Abstract: As one of the special equipment, the operation safety risk prediction of elevators is crucial. At present, most of the research on elevators is based on elevator component data, and the prediction method will have problems such as low prediction accuracy and poor generalization ability in the case of changing application scenarios. Therefore, a method of elevator safety risk prediction based on domain adaptation and attention mechanism is proposed. This method is based on adversarial domain adaptive network, and uses the attention mechanism to optimize the feature extraction ability of the network. The method includes three parts: feature extractor, label classifier and domain classifier, the input data is the elevator safety risk factor containing both source domain and target domain data, the feature extractor optimized by the attention mechanism adaptively extracts and retains the common key features between the source domain and the target domain, and then the key features are input to the label classifier and the domain classifier at the same time, the transfer learning from the source domain to the target domain is realized through domain adaptation, and the elevator operation status is output through the label classifier.
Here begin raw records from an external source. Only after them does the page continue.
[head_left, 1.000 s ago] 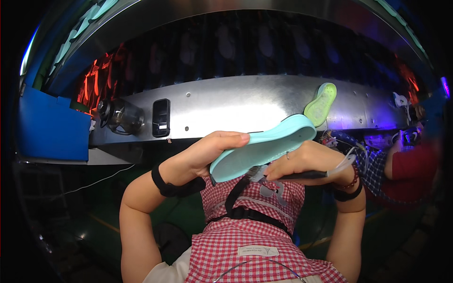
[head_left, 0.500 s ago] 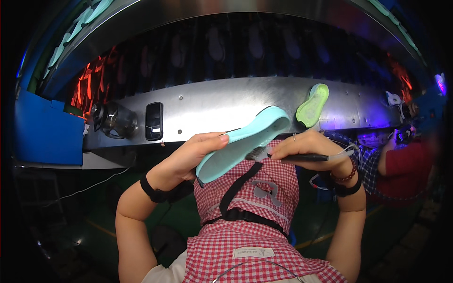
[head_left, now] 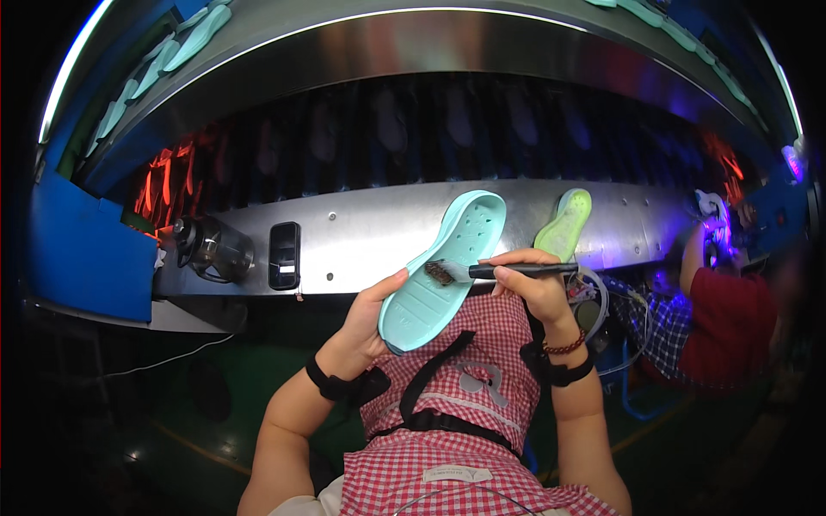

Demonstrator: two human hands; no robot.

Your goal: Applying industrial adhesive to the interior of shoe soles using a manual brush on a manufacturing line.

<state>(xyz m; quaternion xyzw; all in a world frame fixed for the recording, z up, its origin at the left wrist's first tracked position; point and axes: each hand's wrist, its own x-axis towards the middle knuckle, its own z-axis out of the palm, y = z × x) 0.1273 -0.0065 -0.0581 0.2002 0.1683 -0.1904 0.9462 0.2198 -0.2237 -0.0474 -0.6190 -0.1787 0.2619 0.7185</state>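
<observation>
A light turquoise shoe sole (head_left: 430,311) with a raised rim is gripped at its left edge by my left hand (head_left: 367,314). Its hollow upper side faces up, showing small holes toward the far end and ridges toward the near end. My right hand (head_left: 535,288) pinches the black handle of a brush (head_left: 492,270), from which a pale tube runs off behind the wrist. The dark bristles lie against the middle of the sole's inner face. Beyond my right hand, a yellow-green sole (head_left: 564,225) rests on the metal ledge.
On the metal ledge (head_left: 361,225) stand a dark glass jug (head_left: 213,249) and a black phone (head_left: 284,255). Behind runs a dark conveyor opening with soles inside and red glows at both ends. Turquoise soles (head_left: 198,39) line the upper left. A co-worker in a red top (head_left: 731,318) sits at right.
The turquoise sole has turned from tilted on its side to facing up. My right hand has moved left, and the brush has shifted from the sole's near-side rim onto its inner face.
</observation>
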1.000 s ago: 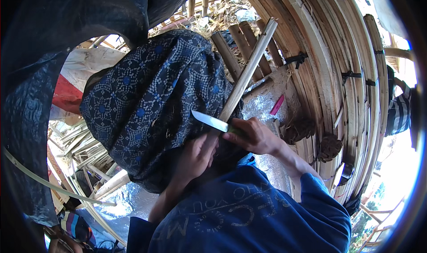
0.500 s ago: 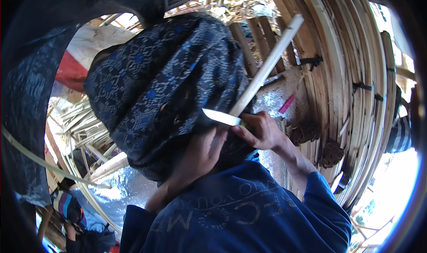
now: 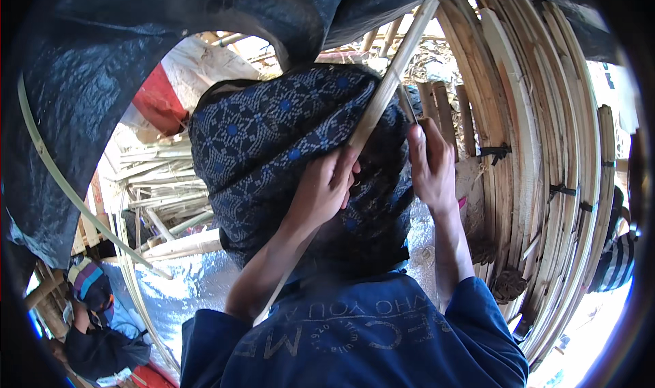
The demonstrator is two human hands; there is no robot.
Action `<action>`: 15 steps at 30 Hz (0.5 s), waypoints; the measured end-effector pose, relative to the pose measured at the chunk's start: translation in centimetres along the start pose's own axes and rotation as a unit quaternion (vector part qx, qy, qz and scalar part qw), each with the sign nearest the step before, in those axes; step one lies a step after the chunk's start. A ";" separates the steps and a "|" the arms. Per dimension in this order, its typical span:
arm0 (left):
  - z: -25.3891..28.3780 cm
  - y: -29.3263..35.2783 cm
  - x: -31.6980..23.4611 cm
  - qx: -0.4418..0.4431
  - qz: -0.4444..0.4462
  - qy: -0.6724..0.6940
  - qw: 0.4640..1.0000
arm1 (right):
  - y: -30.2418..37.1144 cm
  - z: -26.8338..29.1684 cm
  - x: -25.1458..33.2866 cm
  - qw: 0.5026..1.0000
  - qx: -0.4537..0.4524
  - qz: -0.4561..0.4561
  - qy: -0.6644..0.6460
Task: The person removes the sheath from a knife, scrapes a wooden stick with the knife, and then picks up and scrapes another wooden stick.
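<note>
A pale bamboo strip (image 3: 389, 91) slants up and away over my lap, its far end near the top of the view. Its near part is in the closed fingers of my left hand (image 3: 324, 187), low on the strip. A thin pale length shows again beneath my left forearm. My right hand (image 3: 434, 166) is closed round the handle of a knife (image 3: 407, 104). The blade points away from me, its tip close to the strip's right edge; I cannot tell whether they touch. Under both hands lies a dark cloth (image 3: 273, 125) with a blue and white pattern, spread across my legs.
Long wooden slats (image 3: 525, 136), tied with black bands, stand at the right. Split bamboo pieces (image 3: 164, 166) lie in a pile at the left. Black plastic sheeting (image 3: 89, 67) hangs over the upper left. Another person (image 3: 95, 326) in a striped cap sits at the lower left.
My right hand with the knife has moved away from me along the strip, and the blade has turned from sideways to pointing forward. My left hand has shifted slightly forward. The view has shifted.
</note>
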State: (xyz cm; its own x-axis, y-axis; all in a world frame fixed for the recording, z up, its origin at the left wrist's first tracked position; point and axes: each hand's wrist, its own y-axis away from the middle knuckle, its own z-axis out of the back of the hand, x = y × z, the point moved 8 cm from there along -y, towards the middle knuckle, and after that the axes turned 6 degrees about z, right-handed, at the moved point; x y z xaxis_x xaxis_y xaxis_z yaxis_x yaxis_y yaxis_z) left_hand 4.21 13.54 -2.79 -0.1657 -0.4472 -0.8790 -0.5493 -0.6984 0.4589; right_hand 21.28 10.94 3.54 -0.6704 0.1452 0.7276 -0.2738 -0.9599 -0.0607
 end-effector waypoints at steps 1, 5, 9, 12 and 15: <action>-0.3 0.0 -0.1 0.010 -0.007 -0.003 1.000 | -0.9 0.3 -0.8 1.000 -0.012 0.014 0.021; -0.3 0.3 -0.6 -0.032 -0.027 -0.070 0.997 | -3.4 2.1 -2.6 0.995 -0.088 -0.004 0.042; -0.6 0.0 -0.5 -0.060 -0.013 -0.100 0.993 | -6.3 3.3 -4.3 0.991 -0.124 0.051 0.026; -0.5 0.1 -0.6 -0.084 -0.030 -0.120 0.989 | -8.7 3.9 -5.3 0.992 -0.126 0.001 -0.010; 0.2 -0.2 0.3 -0.101 -0.066 -0.199 0.972 | -11.3 3.7 -6.6 0.992 -0.124 -0.018 -0.006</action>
State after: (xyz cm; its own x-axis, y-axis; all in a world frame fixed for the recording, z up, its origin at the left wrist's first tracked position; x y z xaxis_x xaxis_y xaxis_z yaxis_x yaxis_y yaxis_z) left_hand 4.13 13.70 -3.18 -0.4311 -0.1217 -0.8941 -0.4221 -0.8485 0.3191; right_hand 31.37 19.95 2.01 -0.6491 0.1748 0.7403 -0.4601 -0.8652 -0.1992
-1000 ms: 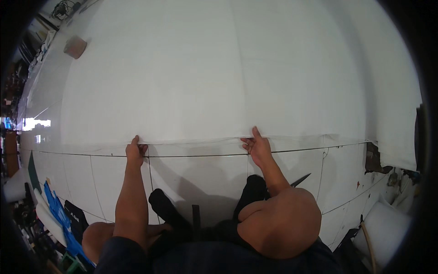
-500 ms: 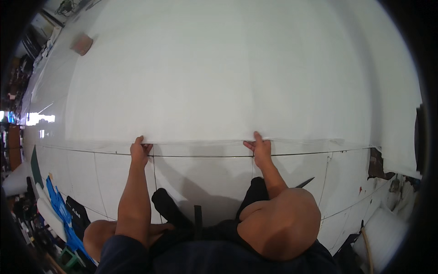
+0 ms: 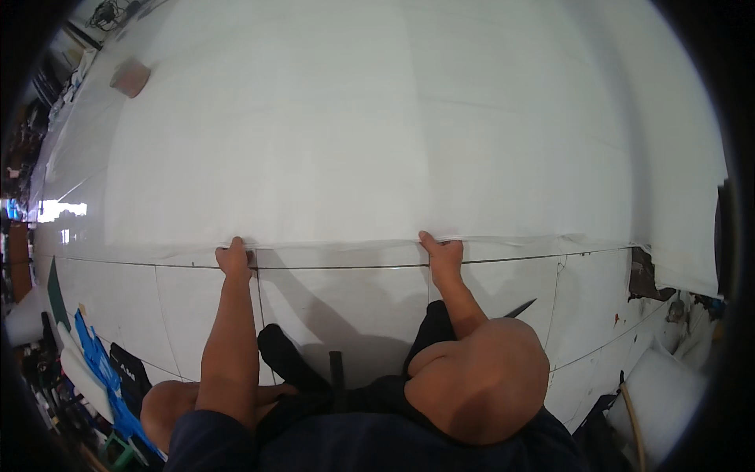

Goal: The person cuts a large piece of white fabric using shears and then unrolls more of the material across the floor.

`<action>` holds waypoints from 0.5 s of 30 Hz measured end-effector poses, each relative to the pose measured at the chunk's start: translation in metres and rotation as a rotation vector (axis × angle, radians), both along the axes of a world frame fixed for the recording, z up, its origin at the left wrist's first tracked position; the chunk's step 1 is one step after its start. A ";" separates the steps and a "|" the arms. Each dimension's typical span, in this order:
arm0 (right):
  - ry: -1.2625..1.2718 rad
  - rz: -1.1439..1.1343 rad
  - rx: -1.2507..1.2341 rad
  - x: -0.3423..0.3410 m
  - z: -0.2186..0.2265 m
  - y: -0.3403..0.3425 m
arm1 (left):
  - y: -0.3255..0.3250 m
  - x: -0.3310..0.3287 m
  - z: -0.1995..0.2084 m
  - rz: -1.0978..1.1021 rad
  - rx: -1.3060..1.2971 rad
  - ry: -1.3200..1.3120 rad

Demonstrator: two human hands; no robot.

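Note:
A broad white sheet point(image 3: 314, 141) lies spread over the tiled floor, its near edge running across in front of my feet. My left hand point(image 3: 233, 258) pinches that edge left of centre, thumb on top and the other fingers tucked beneath. Farther right, my right hand point(image 3: 444, 258) grips the same edge, its thumb pointing up and left onto the sheet. The fingers under the sheet are mostly hidden.
A brownish block-like object point(image 3: 130, 78) sits at the far left. A dark pointed blade point(image 3: 521, 307) lies beside my right knee. Blue material point(image 3: 98, 358) and clutter line the left; a white roll point(image 3: 661, 405) lies at lower right.
Both hands remain at the sheet's edge, but their fingers have curled under more. My right thumb has swung left. The whole view has shifted slightly.

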State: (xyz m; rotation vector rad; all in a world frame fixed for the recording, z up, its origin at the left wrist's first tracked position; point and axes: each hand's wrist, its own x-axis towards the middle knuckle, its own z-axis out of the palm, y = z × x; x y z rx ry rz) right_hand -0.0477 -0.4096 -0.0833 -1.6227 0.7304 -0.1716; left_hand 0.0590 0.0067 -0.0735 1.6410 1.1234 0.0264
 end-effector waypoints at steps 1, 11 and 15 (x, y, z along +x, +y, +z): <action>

The experimental results show that the prediction accuracy of the proposed method can reach 86.9% when it is transferred to the target domain application scenario, which is 2.6 percentage points higher than that before optimization, and 9.5%, 8.3%, 3.7% and 1.2% higher than that of LSTM-AE, CNN-LSTM, TrAdaBoost.R2 and DSAN, respectively, which can effectively predict elevator safety risks.

摘要: 电梯作为特种设备之一,其运行安全风险预测至关重要。当前对于电梯相关的研究多基于电梯部件数据,并且预测方法在变换应用场景的情况下会出现预测精度低,泛化能力差等问题。为此提出一种基于领域自适应与注意力机制的电梯安全风险预测方法。该方法基于对抗领域自适应网络,并且使用注意力机制优化网络的特征提取能力。方法包括特征提取器,标签分类器和领域分类器三部分,输入数据为同时包含源域与目标域数据的电梯安全风险因素,经由注意力机制优化的特征提取器,自适应提取并保留源域和目标域之间的公共关键特征,然后将关键特征同时输入至标签分类器和领域分类器,通过领域自适应实现由源域至目标域的迁移学习,通过标签分类器输出电梯运行状态。实验结果表明,所提出的方法在迁移至目标域应用场景的情况下,预测精度可以达到86.9%,相较于优化前提高了2.6个百分点,与LSTM-AE、CNN-LSTM、TrAdaBoost.R2、DSAN比较分别高出9.5、8.3、3.7以及1.2个百分点,能够有效对电梯安全风险进行预测。